* [REQUIRED ACTION] Your answer should consist solely of the lines from the first line of the data through the line with "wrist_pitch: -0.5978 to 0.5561", each reproduced exactly.

* [DATA SHOWN]

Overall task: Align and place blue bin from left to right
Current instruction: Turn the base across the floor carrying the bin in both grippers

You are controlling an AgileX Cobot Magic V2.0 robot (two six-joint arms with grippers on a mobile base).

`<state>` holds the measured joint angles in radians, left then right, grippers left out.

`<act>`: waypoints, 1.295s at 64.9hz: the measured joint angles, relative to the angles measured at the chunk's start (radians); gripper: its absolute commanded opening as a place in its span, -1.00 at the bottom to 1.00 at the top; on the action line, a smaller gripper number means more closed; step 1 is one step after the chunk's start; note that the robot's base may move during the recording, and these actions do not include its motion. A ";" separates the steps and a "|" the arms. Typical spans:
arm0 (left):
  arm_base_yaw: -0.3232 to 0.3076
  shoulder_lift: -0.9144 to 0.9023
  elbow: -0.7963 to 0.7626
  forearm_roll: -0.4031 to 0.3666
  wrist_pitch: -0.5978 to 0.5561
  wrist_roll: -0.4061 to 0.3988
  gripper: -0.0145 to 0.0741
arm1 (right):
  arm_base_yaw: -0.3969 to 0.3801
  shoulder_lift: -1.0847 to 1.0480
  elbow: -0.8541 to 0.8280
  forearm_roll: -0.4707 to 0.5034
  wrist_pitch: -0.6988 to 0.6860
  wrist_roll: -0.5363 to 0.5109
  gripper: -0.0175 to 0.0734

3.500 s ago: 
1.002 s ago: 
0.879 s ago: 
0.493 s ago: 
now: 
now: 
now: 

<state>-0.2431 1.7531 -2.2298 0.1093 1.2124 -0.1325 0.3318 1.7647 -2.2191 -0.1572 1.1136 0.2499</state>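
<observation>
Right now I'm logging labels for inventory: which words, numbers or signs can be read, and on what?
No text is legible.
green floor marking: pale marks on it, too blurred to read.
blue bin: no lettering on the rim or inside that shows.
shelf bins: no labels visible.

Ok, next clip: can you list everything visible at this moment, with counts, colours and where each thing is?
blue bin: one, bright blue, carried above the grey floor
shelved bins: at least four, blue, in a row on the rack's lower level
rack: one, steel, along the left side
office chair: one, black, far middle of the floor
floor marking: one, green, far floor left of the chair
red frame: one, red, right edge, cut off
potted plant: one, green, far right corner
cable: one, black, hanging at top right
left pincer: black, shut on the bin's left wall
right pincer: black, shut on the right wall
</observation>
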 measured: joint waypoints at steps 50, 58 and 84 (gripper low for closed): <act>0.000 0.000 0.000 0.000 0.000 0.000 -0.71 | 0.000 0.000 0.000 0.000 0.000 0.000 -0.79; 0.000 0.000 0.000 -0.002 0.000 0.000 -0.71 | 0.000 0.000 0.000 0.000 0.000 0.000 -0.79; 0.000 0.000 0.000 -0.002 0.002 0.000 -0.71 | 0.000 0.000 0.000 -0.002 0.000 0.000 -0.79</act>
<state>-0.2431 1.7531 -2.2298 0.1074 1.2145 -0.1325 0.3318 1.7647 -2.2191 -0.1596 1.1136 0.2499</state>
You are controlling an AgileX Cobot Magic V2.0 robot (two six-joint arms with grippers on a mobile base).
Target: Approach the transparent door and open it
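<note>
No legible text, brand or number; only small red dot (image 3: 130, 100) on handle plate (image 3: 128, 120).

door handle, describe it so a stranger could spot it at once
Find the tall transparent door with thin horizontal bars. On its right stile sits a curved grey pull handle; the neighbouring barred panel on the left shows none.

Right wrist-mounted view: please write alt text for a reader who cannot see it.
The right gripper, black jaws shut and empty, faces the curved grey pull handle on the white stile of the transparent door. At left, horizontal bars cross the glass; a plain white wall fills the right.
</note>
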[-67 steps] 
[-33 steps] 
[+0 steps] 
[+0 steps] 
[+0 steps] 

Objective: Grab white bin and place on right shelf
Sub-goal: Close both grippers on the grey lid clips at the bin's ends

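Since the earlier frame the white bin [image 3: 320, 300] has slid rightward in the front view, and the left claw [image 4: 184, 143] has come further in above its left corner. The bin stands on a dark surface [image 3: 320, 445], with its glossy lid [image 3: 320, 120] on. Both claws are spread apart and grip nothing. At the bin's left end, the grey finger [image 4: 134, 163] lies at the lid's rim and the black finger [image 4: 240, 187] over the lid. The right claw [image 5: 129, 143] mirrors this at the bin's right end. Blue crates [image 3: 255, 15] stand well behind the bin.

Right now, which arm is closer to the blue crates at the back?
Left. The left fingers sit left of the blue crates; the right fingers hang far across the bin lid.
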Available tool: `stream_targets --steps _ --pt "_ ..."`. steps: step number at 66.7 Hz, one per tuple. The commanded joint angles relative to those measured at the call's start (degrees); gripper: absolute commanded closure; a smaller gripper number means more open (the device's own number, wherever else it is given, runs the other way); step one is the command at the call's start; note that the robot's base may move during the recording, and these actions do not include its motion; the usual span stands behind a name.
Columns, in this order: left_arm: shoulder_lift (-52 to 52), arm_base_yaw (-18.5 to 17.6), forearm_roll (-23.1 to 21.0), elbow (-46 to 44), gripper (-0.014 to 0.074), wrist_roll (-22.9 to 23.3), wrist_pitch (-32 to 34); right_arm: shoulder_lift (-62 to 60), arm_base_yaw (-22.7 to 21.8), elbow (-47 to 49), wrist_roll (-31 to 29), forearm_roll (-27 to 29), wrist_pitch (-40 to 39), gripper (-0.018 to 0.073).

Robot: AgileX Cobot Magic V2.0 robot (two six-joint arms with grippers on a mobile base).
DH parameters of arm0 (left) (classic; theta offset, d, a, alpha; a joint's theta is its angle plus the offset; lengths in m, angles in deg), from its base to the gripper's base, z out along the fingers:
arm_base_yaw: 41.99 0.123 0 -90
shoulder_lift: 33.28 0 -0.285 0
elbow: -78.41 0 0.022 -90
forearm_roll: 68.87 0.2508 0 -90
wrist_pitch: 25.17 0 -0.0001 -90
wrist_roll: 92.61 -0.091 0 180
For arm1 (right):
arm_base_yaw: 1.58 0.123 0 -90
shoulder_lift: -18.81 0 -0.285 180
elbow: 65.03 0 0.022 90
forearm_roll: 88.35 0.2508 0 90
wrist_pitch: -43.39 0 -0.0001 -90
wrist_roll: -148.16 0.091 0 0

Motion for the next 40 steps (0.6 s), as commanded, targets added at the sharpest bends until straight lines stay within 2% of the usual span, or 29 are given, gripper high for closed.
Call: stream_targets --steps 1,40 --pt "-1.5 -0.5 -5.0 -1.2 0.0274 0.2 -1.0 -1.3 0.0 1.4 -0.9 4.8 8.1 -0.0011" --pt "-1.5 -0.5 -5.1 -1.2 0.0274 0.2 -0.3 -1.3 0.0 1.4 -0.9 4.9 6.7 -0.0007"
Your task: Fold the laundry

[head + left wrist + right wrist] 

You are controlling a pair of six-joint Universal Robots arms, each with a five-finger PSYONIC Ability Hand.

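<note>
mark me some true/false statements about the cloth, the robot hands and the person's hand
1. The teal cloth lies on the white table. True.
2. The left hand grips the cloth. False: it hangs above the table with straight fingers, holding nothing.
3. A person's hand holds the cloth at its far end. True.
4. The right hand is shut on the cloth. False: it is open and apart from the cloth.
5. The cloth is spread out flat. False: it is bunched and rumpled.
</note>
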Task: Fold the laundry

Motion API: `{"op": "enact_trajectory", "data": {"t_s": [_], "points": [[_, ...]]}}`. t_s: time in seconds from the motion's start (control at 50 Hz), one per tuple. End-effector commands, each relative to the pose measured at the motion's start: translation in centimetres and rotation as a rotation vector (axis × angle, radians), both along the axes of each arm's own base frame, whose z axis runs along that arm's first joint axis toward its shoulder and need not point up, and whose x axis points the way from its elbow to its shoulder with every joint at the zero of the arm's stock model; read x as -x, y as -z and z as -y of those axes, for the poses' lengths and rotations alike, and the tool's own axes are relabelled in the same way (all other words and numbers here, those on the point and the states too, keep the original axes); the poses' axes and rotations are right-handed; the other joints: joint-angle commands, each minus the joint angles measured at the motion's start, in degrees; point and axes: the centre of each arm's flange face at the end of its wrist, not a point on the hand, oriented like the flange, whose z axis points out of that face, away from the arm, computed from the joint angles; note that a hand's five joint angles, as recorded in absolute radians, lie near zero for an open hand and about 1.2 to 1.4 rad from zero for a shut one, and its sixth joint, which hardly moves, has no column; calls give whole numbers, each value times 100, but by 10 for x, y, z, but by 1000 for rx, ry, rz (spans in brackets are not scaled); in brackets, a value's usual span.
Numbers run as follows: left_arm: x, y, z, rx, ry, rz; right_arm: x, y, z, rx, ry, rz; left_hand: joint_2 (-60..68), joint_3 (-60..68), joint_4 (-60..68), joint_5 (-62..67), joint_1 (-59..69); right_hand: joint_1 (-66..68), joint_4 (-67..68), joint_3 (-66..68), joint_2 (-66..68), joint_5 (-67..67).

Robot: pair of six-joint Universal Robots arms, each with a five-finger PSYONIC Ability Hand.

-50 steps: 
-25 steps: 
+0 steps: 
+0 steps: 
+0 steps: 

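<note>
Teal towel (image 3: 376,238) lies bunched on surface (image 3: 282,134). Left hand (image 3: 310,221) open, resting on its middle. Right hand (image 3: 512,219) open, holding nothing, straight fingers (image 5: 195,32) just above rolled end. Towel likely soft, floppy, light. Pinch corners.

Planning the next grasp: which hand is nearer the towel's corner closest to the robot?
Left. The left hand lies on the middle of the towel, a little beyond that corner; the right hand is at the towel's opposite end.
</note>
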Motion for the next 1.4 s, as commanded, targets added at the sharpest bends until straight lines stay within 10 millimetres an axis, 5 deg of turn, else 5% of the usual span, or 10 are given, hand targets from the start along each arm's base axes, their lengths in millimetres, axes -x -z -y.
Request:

* [RESULT OF THIS EXERCISE]
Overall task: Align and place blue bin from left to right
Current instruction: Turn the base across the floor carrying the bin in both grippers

You are controlling an AgileX Cobot Magic V2.0 robot (two six-joint arms with grippers on a mobile base).

`<state>` holds the measured joint angles in radians, left then right, grippers left out.

`<act>`: waypoints, 1.295s at 64.9hz: the measured joint angles, relative to the angles measured at the chunk's start (radians); gripper: its absolute commanded opening as a place in its span, -1.00 at the bottom to 1.00 at the top; on the action line, a smaller gripper number means more closed; step 1 is one step after the chunk's start; note that the robot's base may move during the recording, and these actions do not include its motion. A ";" separates the steps and a "|" the arms. Typical spans:
arm0 (left):
  arm_base_yaw: -0.3232 to 0.3076
  shoulder_lift: -0.9144 to 0.9023
  elbow: -0.7963 to 0.7626
  forearm_roll: -0.4031 to 0.3666
  wrist_pitch: -0.5978 to 0.5561

The required output has been given.